Better barley, better beer
GroundCover™ Issue: 37
THREE new, better-yielding, better-brewing barley varieties are set for release in Western Australia. Designed to replace Stirling and Gairdner, they'll have to succeed in at least two out of their first three seasons before getting their classification as malting varieties.
Breeder Reg Lance expects the varieties to be particularly suitable to the Asian and South American markets where starch is used as an adjunct to brewing.
Two yet-to-be-named varieties (currently known as WABAR2104, and one of either WABAR2109 or 2110), for release in the medium- to low-rainfall areas, have demonstrated a 2--4 per cent yield increase over Stirling. They have greater malt extract, lower malt β-glucan and lower malt viscosity.

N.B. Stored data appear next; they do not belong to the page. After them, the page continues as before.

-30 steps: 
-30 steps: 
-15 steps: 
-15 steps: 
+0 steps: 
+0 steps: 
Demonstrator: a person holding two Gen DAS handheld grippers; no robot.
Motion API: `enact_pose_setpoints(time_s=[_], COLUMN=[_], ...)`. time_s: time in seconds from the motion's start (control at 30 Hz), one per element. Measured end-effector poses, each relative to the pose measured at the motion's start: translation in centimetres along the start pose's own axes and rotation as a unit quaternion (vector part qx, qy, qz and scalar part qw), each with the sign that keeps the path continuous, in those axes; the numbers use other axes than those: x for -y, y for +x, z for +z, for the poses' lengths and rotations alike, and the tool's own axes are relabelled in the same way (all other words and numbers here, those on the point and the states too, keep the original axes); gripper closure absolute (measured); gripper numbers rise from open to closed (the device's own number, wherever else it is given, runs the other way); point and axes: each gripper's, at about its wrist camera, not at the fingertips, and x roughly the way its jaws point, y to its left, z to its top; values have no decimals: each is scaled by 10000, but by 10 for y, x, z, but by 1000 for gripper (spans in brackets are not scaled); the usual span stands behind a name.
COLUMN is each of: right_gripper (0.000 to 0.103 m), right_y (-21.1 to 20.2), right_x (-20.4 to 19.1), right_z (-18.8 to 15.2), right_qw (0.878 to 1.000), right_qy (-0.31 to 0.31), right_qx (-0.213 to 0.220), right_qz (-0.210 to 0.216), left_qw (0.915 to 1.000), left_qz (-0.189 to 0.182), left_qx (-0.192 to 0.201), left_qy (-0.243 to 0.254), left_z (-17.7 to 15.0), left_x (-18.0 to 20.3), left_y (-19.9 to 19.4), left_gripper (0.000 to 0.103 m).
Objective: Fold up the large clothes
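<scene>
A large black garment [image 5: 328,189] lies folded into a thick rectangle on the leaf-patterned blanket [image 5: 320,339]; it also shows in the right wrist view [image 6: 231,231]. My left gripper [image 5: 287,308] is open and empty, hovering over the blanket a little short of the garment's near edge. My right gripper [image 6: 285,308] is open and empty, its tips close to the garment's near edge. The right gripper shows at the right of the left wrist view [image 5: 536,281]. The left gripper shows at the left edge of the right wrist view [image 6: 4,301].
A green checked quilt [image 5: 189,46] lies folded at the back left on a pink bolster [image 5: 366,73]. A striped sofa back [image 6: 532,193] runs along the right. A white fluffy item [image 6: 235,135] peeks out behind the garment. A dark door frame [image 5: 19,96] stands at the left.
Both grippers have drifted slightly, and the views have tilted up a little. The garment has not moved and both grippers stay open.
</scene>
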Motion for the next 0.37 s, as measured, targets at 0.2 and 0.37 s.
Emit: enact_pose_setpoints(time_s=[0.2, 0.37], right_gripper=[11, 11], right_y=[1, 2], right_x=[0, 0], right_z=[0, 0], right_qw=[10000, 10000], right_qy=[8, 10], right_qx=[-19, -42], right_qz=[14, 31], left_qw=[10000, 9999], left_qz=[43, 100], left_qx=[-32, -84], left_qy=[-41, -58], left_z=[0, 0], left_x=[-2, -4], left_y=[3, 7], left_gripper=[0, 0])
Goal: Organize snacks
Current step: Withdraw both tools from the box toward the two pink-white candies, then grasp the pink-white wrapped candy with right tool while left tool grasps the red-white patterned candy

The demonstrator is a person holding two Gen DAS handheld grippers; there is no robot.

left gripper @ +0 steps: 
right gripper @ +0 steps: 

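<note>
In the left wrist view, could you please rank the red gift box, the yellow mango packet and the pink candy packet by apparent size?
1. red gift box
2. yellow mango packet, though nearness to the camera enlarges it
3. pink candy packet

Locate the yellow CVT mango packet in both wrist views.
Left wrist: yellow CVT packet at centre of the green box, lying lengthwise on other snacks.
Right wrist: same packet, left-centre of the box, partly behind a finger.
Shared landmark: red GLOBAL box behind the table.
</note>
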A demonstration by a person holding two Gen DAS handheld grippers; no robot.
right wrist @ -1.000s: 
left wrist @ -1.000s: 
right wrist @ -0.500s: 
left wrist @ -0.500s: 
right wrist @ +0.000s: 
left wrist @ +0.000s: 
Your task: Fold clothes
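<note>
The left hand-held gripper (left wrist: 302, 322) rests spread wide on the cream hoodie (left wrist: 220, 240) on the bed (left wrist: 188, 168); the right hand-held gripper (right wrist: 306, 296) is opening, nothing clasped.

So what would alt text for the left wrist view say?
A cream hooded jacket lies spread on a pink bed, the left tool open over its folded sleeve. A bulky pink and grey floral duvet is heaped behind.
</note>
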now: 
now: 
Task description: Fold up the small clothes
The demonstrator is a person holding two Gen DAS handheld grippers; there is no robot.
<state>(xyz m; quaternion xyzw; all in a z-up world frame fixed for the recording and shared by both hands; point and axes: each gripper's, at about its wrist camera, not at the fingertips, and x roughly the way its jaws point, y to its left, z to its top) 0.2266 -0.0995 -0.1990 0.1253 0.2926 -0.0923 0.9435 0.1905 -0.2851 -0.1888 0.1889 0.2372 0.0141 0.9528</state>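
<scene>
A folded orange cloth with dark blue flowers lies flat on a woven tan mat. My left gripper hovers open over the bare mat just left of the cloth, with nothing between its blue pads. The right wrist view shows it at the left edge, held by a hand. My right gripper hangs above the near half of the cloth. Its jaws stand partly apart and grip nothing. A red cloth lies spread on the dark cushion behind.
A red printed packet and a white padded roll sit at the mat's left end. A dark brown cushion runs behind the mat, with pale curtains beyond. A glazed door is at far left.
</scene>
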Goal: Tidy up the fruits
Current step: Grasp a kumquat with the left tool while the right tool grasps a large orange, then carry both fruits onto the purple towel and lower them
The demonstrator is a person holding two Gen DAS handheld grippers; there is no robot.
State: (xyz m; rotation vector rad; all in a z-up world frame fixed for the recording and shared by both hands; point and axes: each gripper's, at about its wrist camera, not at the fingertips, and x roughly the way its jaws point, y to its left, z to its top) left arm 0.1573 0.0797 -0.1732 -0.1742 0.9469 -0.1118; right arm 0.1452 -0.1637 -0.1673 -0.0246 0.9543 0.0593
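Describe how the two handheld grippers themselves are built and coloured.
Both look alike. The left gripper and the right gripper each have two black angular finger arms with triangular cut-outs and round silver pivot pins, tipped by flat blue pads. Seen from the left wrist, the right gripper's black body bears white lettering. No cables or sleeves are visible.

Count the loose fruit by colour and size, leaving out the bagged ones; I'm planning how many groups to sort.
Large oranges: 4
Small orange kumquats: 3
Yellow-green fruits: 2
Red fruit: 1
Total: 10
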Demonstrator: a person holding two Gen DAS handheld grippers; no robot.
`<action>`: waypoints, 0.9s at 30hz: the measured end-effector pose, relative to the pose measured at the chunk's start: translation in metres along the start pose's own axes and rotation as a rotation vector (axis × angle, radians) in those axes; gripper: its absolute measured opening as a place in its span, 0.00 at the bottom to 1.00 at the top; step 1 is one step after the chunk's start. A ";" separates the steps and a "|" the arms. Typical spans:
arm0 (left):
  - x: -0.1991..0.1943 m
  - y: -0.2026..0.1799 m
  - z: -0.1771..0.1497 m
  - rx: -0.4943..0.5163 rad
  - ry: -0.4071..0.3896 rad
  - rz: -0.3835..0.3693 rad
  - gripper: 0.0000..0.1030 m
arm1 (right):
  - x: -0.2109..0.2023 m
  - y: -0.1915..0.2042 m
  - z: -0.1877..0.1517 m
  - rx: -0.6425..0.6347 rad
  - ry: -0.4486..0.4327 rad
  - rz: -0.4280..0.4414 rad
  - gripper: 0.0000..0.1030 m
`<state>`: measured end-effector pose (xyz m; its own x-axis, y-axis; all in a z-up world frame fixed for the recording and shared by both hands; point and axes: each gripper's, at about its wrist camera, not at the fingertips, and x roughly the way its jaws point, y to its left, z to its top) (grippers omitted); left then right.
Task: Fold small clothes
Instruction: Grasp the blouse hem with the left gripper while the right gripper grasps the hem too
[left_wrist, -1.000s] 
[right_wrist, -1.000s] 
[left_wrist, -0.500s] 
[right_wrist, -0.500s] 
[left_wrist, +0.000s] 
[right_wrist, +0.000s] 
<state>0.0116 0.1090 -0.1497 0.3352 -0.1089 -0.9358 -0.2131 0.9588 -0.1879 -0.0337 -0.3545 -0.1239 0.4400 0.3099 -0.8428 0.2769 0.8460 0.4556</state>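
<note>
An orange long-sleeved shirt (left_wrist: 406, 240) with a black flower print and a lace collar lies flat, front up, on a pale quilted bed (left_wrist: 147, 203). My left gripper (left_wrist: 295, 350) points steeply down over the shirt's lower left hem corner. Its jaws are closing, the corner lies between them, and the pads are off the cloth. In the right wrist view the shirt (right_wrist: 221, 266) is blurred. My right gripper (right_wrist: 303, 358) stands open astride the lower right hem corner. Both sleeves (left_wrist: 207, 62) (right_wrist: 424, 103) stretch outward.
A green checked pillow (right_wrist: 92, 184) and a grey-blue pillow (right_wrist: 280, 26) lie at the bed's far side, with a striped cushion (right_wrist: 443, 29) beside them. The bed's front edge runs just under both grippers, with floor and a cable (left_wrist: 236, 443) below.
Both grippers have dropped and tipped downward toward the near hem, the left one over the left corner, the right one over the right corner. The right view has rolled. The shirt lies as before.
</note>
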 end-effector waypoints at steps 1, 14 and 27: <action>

Chosen to replace Gairdner in the higher-rainfall, long-season areas, the variety still known as WABAR2080 also displays a 5 per cent yield advantage and has better extract and diastase levels. Its resistance to disease and kernel discolouration are expected to be at least as good, if not better.
Resistant to barley yellow dwarf virus
On the disease front, WABAR2080 carries the same gene for resistance to barley yellow dwarf virus as Franklin and Gairdner.
The new varieties were developed in a GRDC-supported project carried out by AGWEST and headed by Dr Lance. Research continues in another AGWEST project focusing on resistance to spot form net blotch and on integrating resistance to kernel discolouration.
Grower organisations, brewers and the GRDC will decide on the eventual release of the varieties but, after several years of trials in sites across the WA cereal belt, Dr Lance is confident that his team has produced commercially superior varieties.